* [Exercise]
Drop the pictures, then extract the listing word for word.

* [Data segment]
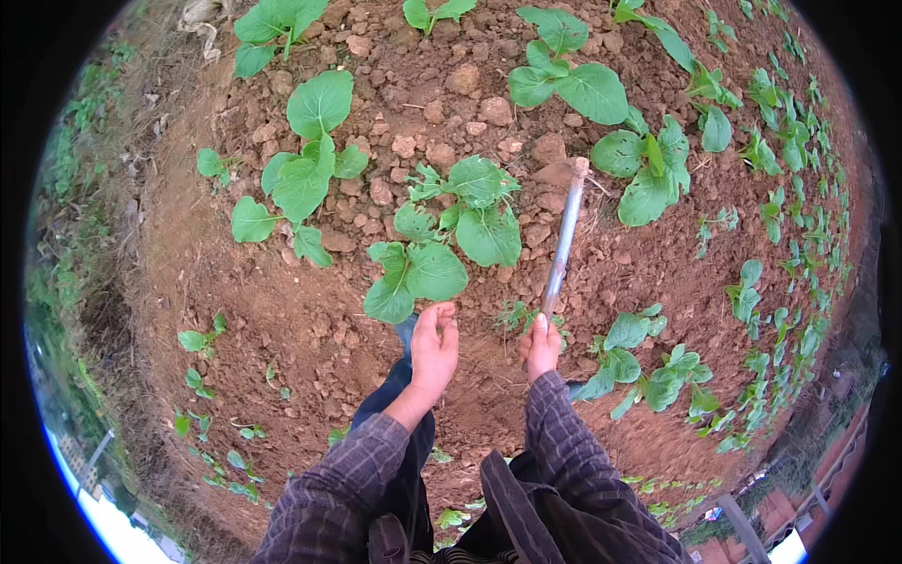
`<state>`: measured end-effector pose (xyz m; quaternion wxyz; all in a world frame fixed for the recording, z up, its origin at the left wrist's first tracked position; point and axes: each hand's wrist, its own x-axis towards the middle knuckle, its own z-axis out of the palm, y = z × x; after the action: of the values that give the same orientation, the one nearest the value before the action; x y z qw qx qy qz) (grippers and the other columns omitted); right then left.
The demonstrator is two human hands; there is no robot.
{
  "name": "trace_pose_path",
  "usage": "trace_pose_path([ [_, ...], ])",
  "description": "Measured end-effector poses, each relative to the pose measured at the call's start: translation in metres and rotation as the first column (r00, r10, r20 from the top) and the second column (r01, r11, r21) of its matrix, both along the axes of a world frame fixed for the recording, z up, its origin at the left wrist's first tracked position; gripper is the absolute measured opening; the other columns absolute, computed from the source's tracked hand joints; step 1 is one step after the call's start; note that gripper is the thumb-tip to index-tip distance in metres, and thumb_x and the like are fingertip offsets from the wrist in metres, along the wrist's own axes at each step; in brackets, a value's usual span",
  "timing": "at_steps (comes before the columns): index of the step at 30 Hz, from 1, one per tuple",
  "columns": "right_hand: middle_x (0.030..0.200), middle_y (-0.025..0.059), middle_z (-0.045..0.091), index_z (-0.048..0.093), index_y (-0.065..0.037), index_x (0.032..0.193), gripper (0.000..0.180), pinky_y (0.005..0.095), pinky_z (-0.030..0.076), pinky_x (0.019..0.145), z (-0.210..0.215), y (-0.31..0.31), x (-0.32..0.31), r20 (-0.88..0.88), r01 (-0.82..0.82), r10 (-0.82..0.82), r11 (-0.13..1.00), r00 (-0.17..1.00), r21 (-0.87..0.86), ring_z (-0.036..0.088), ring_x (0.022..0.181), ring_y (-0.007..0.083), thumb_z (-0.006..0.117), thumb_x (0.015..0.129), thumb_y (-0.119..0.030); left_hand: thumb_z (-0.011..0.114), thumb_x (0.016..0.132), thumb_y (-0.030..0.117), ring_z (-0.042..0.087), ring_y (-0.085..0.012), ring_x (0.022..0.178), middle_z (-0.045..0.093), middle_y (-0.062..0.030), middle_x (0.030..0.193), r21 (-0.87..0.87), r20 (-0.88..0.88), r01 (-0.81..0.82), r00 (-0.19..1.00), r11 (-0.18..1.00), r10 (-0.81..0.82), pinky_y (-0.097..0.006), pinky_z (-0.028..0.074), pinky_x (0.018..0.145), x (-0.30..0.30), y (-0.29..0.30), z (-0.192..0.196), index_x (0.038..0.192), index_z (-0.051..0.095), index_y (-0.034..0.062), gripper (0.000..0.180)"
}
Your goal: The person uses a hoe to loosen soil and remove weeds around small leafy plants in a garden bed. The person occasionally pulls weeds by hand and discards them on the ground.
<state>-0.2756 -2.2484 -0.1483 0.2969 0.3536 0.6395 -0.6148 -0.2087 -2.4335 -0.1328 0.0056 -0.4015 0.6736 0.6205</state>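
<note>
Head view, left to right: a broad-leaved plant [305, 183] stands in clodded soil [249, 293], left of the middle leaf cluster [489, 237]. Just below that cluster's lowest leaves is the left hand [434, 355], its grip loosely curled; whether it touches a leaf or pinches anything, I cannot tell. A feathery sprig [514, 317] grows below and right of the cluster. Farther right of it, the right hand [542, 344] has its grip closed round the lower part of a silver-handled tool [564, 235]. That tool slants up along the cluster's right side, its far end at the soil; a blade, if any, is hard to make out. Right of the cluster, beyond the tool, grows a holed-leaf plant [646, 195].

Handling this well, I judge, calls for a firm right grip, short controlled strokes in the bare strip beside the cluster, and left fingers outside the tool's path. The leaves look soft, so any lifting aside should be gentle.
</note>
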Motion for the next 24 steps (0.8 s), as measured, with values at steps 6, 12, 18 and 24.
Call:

* [Output below]
`<state>`: measured end-effector pose (xyz m; quaternion wxyz; all in a world frame fixed for the recording, z up, its origin at the left wrist's first tracked position; point and axes: each hand's wrist, its own x-axis towards the middle knuckle, its own z-axis out of the palm, y = z × x; after the action: of the values that give the same orientation, the one nearest the value before the action; x y z qw qx qy qz) (grippers and the other columns omitted); right then left.
The demonstrator is two human hands; there is no robot.
{
  "name": "trace_pose_path",
  "usage": "trace_pose_path([ [_, ...], ])",
  "description": "Measured end-effector poses, each relative to the pose measured at the call's start: translation in metres and rotation as the first column (r00, r10, r20 from the top) and the second column (r01, r11, r21) of its matrix, both along the axes of a world frame fixed for the recording, z up, its origin at the left wrist's first tracked position; gripper is the absolute measured opening; the other columns absolute, computed from the source's tracked hand joints; step 1 is one step after the call's start; note that gripper is the thumb-tip to index-tip distance in metres, and thumb_x and the like are fingertip offsets from the wrist in metres, along the wrist's own axes at each step; in brackets, a value's usual span",
  "timing": "at_steps (comes before the columns): index of the step at 30 Hz, from 1, one per tuple",
  "columns": "right_hand: middle_x (0.030..0.200), middle_y (-0.025..0.059), middle_z (-0.045..0.091), index_z (-0.048..0.093), index_y (-0.065..0.037), index_x (0.032..0.193), gripper (0.000..0.180), pinky_y (0.005..0.095), pinky_z (-0.030..0.076), pinky_x (0.019..0.145), z (-0.210..0.215), y (-0.31..0.31), x (-0.32..0.31), r20 (-0.88..0.88), r01 (-0.82..0.82), r10 (-0.82..0.82), r11 (-0.13..1.00), r00 (-0.17..1.00), r21 (-0.87..0.86), ring_z (-0.036..0.088), ring_x (0.022..0.181), ring_y (-0.007..0.083), thumb_z (-0.006..0.117), thumb_x (0.015..0.129), thumb_y (-0.119..0.030); left_hand: thumb_z (-0.011..0.114), thumb_x (0.016..0.132), thumb_y (-0.030..0.117), ring_z (-0.042..0.087), ring_y (-0.085..0.012), ring_x (0.022..0.178), middle_z (-0.045..0.093), middle_y (-0.062..0.030), middle_x (0.030..0.193), r21 (-0.87..0.87), r20 (-0.88..0.88), r01 (-0.81..0.82), r00 (-0.19..1.00), r11 (-0.18..1.00), r10 (-0.81..0.82), pinky_y (-0.097..0.006), pinky_z (-0.028..0.074), pinky_x (0.018..0.145), x (-0.30..0.30), y (-0.29..0.30), z (-0.192..0.196), index_x (0.038..0.192), index_z (-0.051..0.095), index_y (-0.034..0.062), gripper (0.000..0.180)"
}
Your goal: The person uses a hoe to loosen soil and remove weeds around small leafy plants in a garden bed. The person occasionally pulls weeds by hand and discards them on the ground.
<state>-0.2756 -2.2484 -0.1483 0.2969 0.3536 0.6395 -0.6148 -0.2087 -2.4335 -0.1328 0.0056 -0.4015 0.6736 0.6205</state>
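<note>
Head view, left to right: a broad-leaved plant [305, 183] stands in clodded soil [249, 293], left of the middle leaf cluster [489, 237]. Just below that cluster's lowest leaves is the left hand [434, 355], its grip loosely curled; whether it touches a leaf or pinches anything, I cannot tell. A feathery sprig [514, 317] grows below and right of the cluster. Farther right of it, the right hand [542, 344] has its grip closed round the lower part of a silver-handled tool [564, 235]. That tool slants up along the cluster's right side, its far end at the soil; a blade, if any, is hard to make out. Right of the cluster, beyond the tool, grows a holed-leaf plant [646, 195].

Handling this well, I judge, calls for a firm right grip, short controlled strokes in the bare strip beside the cluster, and left fingers outside the tool's path. The leaves look soft, so any lifting aside should be gentle.
</note>
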Motion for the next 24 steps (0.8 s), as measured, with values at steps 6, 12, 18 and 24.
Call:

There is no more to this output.